Unreasonable “Pay to Play” Fees - Over the past two decades, MTE owners increasingly have sought to “monetize” access to their property by imposing excessive access fees of various forms, including through “door fees” and revenue sharing arrangements. These fees often significantly exceed the MTE owner’s cost of accommodating service providers’ access to the property, can account for 20 to 30% of the cost of extending service to a customer in an MTE, and sometimes cause CenturyLink to reject MTE tenants’ request for service.
Misinformed MTE Owners and Tenants - Both MTE owners and tenants frequently are misinformed about the nature of the MTE owner’s preferred provider arrangement. It is not uncommon for CenturyLink to be told by an MTE owner that its preferred provider arrangement precludes CenturyLink from providing facilities-based service in the MTE.
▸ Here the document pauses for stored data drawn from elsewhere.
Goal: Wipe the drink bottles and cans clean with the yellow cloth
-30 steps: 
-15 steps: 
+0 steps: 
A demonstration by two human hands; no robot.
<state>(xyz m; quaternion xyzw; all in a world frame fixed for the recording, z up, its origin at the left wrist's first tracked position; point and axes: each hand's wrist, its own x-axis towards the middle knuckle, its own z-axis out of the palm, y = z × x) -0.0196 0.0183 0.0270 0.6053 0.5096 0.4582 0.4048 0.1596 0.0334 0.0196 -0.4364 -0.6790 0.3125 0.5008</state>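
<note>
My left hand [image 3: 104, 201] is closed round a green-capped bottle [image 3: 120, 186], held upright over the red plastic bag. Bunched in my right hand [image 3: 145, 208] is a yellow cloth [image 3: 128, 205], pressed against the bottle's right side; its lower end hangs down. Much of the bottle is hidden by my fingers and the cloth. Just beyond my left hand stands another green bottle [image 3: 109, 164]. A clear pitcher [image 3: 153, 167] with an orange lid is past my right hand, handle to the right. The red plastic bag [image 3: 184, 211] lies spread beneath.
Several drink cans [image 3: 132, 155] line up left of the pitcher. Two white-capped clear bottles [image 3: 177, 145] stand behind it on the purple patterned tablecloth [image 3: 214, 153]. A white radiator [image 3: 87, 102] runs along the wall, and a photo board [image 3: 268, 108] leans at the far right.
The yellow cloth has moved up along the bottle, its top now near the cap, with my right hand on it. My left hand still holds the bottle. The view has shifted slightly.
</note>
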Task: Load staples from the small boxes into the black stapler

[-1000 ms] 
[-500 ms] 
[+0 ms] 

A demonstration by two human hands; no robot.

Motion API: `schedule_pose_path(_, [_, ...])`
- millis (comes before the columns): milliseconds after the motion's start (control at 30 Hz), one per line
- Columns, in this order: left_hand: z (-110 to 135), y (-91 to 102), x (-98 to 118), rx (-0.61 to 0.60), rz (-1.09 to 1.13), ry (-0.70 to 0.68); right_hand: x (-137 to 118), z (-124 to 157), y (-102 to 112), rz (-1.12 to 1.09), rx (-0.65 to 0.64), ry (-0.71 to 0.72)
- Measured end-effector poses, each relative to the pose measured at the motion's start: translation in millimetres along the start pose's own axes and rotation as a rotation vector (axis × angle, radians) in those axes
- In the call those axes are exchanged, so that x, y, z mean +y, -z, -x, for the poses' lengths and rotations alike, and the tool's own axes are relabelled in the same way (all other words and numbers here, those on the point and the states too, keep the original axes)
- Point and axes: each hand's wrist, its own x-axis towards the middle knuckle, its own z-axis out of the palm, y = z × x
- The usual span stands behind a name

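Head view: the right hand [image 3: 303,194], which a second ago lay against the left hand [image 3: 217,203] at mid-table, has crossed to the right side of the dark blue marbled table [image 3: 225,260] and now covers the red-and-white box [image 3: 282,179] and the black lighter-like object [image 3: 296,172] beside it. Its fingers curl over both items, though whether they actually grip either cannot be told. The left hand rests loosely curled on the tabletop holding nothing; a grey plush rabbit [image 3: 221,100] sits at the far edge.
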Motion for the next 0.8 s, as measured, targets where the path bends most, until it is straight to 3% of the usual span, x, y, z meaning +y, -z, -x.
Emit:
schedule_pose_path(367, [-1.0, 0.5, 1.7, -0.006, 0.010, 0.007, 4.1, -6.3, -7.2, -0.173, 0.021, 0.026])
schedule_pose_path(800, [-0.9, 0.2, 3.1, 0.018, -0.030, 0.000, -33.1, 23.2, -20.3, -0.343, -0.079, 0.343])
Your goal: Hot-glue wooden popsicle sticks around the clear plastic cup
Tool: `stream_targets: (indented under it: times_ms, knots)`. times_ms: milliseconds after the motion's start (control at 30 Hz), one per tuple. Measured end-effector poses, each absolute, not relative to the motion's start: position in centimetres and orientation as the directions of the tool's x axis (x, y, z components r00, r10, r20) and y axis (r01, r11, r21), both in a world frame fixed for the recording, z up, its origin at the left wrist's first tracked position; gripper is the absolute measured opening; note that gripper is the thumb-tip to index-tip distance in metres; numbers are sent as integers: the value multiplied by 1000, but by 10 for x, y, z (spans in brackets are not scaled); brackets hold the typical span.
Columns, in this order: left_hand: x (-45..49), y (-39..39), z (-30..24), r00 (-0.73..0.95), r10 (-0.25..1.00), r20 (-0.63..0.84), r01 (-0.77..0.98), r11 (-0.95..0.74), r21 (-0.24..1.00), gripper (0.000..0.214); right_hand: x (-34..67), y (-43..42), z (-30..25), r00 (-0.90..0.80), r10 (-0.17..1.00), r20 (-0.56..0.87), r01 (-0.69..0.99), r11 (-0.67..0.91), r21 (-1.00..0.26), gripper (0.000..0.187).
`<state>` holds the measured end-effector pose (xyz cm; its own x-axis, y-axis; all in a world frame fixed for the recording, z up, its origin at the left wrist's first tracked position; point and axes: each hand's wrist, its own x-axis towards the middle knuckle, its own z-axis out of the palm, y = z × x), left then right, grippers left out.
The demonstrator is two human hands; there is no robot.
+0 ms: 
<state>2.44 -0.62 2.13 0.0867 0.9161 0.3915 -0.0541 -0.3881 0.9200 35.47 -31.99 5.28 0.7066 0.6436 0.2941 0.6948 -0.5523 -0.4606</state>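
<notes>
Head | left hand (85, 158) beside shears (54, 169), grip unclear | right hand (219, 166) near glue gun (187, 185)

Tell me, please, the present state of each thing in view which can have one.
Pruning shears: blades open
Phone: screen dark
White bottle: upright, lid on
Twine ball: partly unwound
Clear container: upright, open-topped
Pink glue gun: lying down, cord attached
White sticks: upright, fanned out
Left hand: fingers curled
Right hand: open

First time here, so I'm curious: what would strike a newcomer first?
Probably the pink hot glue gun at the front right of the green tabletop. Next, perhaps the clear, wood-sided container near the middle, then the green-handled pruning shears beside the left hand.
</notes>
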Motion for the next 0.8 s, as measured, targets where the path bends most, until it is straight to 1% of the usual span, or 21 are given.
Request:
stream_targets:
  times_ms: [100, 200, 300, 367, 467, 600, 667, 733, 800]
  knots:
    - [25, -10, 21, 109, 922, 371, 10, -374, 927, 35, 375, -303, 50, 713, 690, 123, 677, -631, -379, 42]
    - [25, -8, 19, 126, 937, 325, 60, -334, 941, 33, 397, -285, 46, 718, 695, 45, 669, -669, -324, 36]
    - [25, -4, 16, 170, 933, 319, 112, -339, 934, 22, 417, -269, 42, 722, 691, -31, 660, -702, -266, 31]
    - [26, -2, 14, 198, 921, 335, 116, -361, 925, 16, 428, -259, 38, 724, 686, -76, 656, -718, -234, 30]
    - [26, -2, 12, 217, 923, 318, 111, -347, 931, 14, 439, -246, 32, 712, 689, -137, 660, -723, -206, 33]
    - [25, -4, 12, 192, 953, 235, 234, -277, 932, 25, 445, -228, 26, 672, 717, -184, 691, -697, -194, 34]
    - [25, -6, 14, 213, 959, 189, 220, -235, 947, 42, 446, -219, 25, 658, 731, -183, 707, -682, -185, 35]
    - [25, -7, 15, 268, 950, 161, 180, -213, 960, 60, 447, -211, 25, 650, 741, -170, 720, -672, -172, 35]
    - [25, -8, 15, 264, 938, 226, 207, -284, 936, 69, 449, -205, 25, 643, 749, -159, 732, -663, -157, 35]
De Facto Exclusive Access Arrangements - CenturyLink also has seen an uptick, especially in shopping malls, of MTE owners refusing to allow CenturyLink to fulfill requests for service in the MTE except through a wholesale arrangement with the property owner’s preferred provider. In some cases, the mall owner appears to have delegated all telecommunications issues in the mall to the preferred provider, ii including requests for access from other providers. Whether called exclusive wiring or marketing arrangements, revenue sharing arrangements, or something else, these are in effect exclusive access arrangements, because they limit on-net access to the MTE to that preferred provider. (Docket 17-142, Comments of CenturyLink, filed August 30, 2019, Executive Summary pp. i-ii, emphasis added.).

Now the industry must wait for the FCC to act. We agree with providers that rules to eliminate the impact of exclusivity agreements are necessary to bring more broadband competition to MTEs. A trip to apartment buildings in most cities would demonstrate the lack of broadband choices too many residents have. It is worse in many rural areas. Hopefully, the Commission will act quickly.